** Task requirements **
Copy the lines below that contain "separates".

**********

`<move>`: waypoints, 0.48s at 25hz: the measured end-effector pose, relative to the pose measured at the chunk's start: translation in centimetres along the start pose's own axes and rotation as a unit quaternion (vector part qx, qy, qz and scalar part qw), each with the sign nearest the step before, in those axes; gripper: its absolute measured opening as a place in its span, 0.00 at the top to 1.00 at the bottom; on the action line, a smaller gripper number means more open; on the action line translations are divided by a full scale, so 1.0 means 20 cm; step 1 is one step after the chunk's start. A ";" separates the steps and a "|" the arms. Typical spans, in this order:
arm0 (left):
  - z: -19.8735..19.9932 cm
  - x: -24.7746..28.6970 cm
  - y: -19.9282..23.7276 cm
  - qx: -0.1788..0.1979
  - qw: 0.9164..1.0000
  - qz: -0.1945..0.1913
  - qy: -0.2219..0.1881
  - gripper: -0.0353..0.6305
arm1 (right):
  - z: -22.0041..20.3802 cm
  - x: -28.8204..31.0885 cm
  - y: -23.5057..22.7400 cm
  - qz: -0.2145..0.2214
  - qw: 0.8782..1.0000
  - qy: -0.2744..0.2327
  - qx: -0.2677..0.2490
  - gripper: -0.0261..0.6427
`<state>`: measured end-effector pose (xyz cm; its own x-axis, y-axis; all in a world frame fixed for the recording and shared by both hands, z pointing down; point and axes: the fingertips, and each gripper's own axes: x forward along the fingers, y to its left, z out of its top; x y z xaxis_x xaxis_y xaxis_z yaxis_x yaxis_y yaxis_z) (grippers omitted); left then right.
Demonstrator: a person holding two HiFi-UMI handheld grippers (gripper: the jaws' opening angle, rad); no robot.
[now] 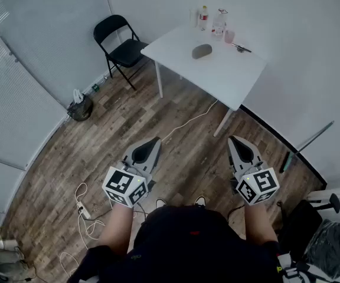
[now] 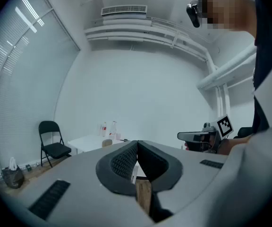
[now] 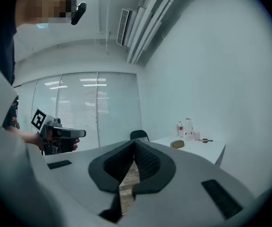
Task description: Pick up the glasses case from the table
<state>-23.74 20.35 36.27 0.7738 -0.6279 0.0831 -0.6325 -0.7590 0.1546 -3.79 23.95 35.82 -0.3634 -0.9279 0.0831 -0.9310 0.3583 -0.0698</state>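
Observation:
The glasses case (image 1: 202, 51) is a grey-olive oval lying near the middle of the white table (image 1: 229, 78), far ahead of me. It also shows small in the left gripper view as the case (image 2: 107, 143) and in the right gripper view as the case (image 3: 177, 144). My left gripper (image 1: 153, 142) and right gripper (image 1: 232, 140) are held level over the wooden floor, well short of the table. Both have their jaws shut with nothing between them, as seen at the left gripper (image 2: 136, 151) and the right gripper (image 3: 134, 149).
Bottles (image 1: 203, 17), a clear jug (image 1: 219, 23), a small pink cup (image 1: 229, 37) and a dark tool (image 1: 239, 48) stand at the table's far side. A black folding chair (image 1: 120, 46) is left of it. Cables (image 1: 81, 211) and a white cord (image 1: 188, 122) lie on the floor.

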 end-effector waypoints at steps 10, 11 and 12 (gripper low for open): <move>-0.01 0.06 -0.02 0.004 1.000 -0.004 0.003 0.91 | -0.01 0.02 -0.04 0.004 1.000 -0.002 0.007 0.93; -0.01 0.06 -0.02 0.004 1.000 -0.004 0.003 0.91 | -0.01 0.02 -0.05 0.005 1.000 -0.006 0.010 0.93; -0.01 0.07 -0.02 0.003 1.000 -0.003 0.003 0.91 | -0.01 0.02 -0.05 0.006 1.000 -0.010 0.015 0.93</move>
<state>-22.41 19.94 36.46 0.7784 -0.6216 0.0885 -0.6273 -0.7645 0.1484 -3.01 23.23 36.08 -0.3741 -0.9253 0.0615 -0.9248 0.3673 -0.0995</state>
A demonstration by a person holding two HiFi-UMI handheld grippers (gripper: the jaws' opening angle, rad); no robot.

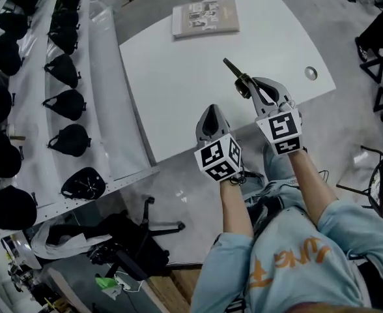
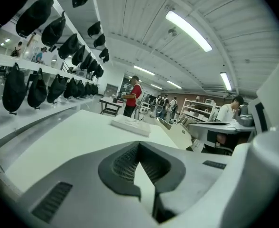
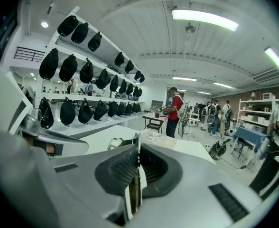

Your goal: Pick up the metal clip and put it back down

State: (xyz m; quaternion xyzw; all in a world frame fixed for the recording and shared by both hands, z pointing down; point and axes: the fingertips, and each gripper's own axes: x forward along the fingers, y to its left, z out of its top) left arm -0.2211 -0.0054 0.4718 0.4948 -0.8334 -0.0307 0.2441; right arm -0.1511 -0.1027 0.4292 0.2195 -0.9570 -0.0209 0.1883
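Right gripper [image 1: 249, 85] is clamped on the metal clip [image 1: 236, 72], which appears held clear above the white table [image 1: 178, 64]. The clip projects from the jaw tips toward 11 o'clock, long axis 11 to 5. Left gripper [image 1: 212, 111] sits at 7 o'clock of the right, closed and empty. Set-down falls to the right gripper, with bare tabletop beneath.

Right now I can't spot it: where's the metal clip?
Head view, right side: the metal clip is pinched in the right gripper, over the white table.
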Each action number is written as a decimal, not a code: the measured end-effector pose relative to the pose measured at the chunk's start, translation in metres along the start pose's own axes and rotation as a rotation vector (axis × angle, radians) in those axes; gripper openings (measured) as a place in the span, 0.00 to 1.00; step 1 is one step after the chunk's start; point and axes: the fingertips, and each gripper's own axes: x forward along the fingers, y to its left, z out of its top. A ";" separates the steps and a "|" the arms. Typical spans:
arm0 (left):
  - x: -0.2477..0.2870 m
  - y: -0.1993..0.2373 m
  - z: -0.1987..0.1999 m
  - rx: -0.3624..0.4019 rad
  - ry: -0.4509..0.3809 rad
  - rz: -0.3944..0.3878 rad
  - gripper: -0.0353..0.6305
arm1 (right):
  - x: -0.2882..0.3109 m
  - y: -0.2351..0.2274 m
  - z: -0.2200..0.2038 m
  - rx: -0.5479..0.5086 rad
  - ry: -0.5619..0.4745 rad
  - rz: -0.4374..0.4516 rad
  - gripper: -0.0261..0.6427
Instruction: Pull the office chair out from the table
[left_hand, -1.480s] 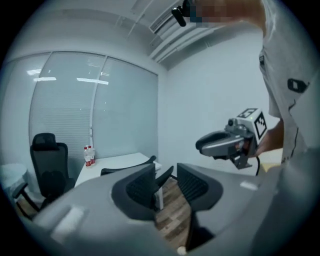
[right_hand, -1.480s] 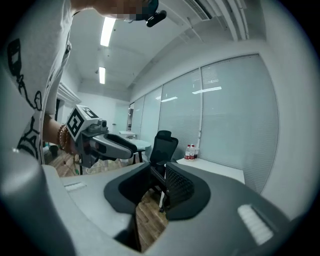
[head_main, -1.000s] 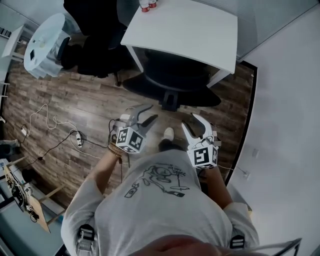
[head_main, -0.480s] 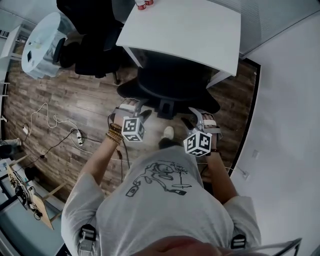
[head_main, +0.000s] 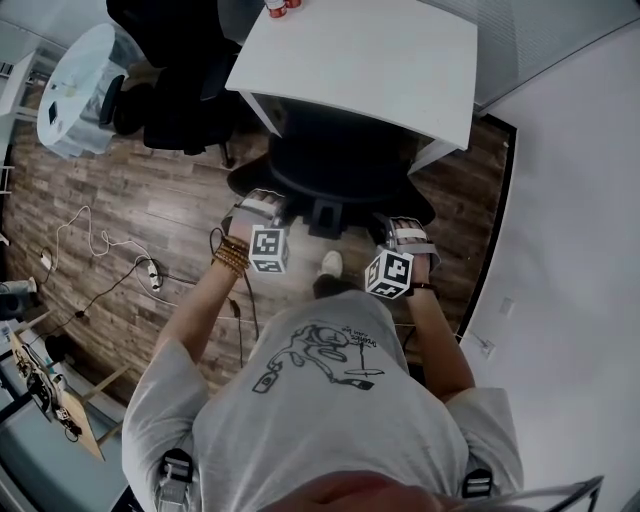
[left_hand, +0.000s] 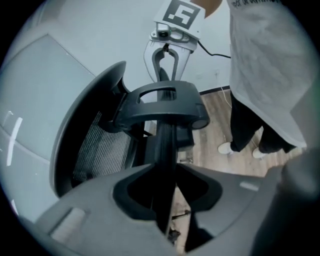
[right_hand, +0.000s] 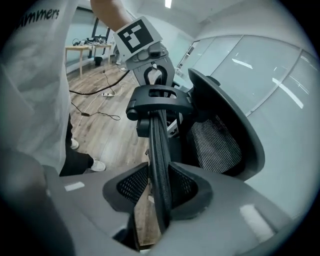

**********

** Expected answer **
`<move>`: waypoints, 0.48s at 25hz: the measured end-effector pose, relative to the pose measured at the chunk's start: translation in centimetres along the start pose's own axes and rotation as a unit quaternion (vector part qx, qy, qz and scalar part qw), each with the sign nearest the step before, in those axes; gripper: its absolute measured opening as a place in its span, 0.00 at the top to 1.00 at the bottom; on the action line, a smaller gripper number means more open; on the action line translations are divided by a full scale, so 1.0 means 20 cm; step 1 is one step after the chunk's start. A ";" separates the steps and a "|" the arms. Typical spans, in this order:
Each action number is written as a decimal, not a code: the measured end-effector pose relative to the pose measured at the chunk's start, translation in metres along the start pose's own axes and rotation as a rotation vector (axis × angle, radians) in those axes; gripper openings (measured) as a place in the span, 0.00 to 1.00; step 1 is one step after the chunk's start; point and axes: the fingertips, and each gripper's own axes: x forward along the fingers, y to its left, z out of its top. A ";" separates the steps and a "|" the arms. Typical spans:

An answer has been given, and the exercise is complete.